Directions: Copy the material below verbatim from the line with "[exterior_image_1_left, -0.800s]" to the line with "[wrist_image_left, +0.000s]", both lines included, omitting pictures and every line outside that range.

Records for this task:
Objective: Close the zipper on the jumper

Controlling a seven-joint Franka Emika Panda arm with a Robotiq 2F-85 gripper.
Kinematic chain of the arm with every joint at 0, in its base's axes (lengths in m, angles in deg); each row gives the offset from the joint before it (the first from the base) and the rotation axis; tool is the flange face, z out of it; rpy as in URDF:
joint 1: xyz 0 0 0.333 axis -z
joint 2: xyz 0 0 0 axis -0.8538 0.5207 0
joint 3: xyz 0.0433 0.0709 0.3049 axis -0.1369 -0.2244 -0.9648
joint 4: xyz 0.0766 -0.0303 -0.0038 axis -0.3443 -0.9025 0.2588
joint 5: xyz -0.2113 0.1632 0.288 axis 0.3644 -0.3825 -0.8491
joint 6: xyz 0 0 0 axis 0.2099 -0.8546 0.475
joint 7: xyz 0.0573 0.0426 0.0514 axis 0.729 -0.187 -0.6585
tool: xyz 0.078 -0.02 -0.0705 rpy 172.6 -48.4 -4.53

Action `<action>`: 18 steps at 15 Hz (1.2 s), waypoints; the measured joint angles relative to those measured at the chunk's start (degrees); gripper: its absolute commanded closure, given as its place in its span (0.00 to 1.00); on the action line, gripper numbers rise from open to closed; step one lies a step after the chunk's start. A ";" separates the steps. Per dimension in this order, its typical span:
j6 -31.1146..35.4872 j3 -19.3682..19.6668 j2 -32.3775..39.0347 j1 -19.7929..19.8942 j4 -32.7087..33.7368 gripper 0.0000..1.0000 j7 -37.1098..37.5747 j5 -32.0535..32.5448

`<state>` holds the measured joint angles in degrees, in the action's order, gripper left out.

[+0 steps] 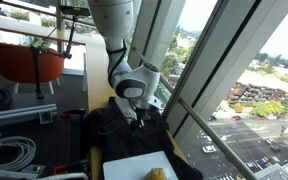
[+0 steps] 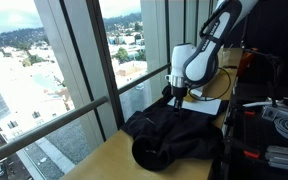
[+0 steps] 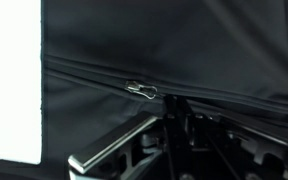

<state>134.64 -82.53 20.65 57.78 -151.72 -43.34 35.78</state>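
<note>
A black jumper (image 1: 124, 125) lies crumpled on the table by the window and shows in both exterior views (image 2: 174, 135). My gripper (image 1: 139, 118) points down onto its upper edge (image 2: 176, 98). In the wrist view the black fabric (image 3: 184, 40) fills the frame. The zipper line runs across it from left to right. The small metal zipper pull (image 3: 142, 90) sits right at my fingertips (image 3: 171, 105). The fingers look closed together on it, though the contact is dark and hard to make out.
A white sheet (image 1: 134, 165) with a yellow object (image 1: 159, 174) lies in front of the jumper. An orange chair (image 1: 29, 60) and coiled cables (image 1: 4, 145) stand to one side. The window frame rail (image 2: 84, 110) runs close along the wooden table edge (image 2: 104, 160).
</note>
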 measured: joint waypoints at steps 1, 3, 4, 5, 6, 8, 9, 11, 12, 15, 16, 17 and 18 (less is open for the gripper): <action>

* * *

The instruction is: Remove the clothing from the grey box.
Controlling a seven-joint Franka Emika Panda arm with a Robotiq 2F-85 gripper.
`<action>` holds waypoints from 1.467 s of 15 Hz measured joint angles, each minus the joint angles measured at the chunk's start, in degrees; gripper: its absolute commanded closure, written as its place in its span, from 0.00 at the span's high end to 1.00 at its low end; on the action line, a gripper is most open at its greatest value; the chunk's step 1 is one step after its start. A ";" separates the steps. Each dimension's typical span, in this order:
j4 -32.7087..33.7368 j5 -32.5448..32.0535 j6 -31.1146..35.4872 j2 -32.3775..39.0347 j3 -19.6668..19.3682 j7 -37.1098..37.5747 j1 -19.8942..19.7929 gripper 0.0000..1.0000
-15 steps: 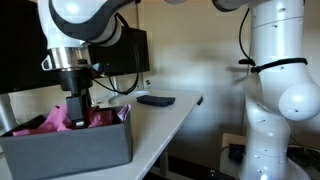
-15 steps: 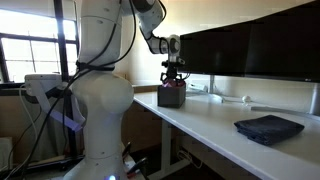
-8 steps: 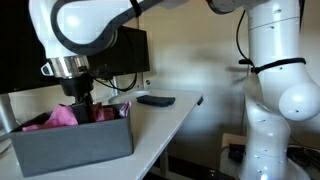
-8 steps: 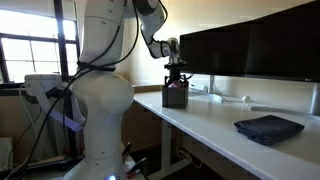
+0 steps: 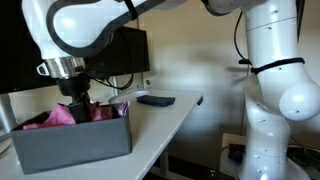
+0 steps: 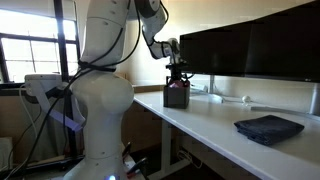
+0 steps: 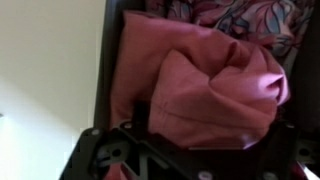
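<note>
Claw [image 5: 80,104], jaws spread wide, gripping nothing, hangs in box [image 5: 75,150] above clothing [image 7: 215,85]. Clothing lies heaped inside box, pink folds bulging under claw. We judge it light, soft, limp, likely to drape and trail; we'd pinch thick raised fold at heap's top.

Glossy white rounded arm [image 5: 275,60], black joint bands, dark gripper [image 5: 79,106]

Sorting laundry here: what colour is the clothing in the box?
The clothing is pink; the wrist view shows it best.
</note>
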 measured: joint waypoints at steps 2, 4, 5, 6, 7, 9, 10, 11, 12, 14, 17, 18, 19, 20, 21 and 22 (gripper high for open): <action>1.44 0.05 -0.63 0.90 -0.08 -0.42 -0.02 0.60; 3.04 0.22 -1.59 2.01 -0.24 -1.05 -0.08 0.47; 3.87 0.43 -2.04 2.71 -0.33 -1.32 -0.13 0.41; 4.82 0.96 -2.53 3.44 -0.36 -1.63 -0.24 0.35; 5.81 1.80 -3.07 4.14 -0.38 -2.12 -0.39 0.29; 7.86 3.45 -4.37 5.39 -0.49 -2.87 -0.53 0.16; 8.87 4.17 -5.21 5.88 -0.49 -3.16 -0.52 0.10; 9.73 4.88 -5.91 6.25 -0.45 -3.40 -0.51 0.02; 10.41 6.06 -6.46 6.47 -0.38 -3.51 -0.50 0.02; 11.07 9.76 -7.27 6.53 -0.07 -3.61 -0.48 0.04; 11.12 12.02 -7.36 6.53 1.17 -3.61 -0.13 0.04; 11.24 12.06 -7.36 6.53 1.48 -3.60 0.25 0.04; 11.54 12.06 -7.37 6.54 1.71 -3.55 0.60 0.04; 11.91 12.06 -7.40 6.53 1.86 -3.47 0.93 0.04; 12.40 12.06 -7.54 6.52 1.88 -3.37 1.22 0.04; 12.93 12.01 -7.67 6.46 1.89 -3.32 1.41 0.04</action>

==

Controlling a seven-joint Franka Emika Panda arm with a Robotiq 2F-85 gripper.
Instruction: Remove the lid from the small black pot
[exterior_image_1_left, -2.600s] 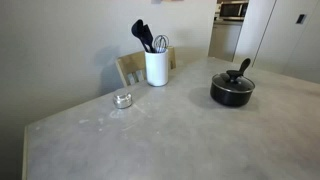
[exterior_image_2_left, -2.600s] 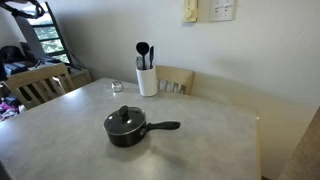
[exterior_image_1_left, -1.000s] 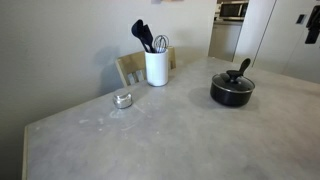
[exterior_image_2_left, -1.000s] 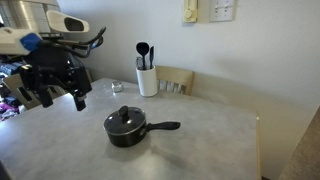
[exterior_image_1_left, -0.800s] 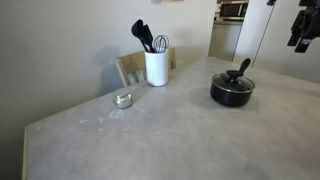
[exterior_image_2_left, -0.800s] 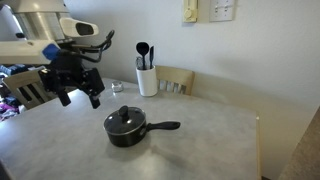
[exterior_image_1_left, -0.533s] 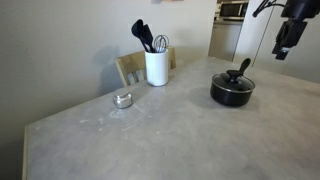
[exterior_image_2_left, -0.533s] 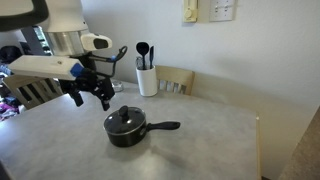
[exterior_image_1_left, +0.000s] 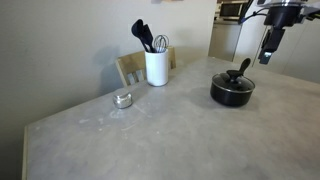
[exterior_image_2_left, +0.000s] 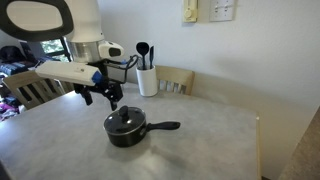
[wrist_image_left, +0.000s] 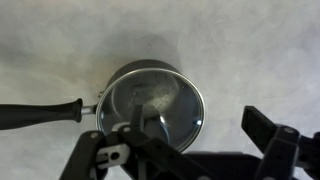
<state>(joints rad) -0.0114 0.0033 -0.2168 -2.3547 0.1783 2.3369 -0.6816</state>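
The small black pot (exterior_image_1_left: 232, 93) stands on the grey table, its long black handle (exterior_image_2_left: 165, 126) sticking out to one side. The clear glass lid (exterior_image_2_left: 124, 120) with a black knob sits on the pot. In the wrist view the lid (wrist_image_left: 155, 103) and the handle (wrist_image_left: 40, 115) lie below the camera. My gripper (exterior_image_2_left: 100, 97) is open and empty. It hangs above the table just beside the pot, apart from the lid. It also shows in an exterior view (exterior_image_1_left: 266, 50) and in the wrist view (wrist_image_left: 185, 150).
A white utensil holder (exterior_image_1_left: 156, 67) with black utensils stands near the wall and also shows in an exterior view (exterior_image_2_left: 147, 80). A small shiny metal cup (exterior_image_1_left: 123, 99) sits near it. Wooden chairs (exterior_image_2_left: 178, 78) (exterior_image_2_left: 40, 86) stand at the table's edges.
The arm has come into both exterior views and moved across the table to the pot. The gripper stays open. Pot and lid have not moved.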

Task output:
[exterior_image_1_left, -0.800s] 
[exterior_image_2_left, -0.800s] 
[exterior_image_1_left, -0.533s] 
[exterior_image_2_left, -0.533s] 
[exterior_image_1_left, +0.000s] 
[exterior_image_2_left, +0.000s] 
[wrist_image_left, +0.000s] 

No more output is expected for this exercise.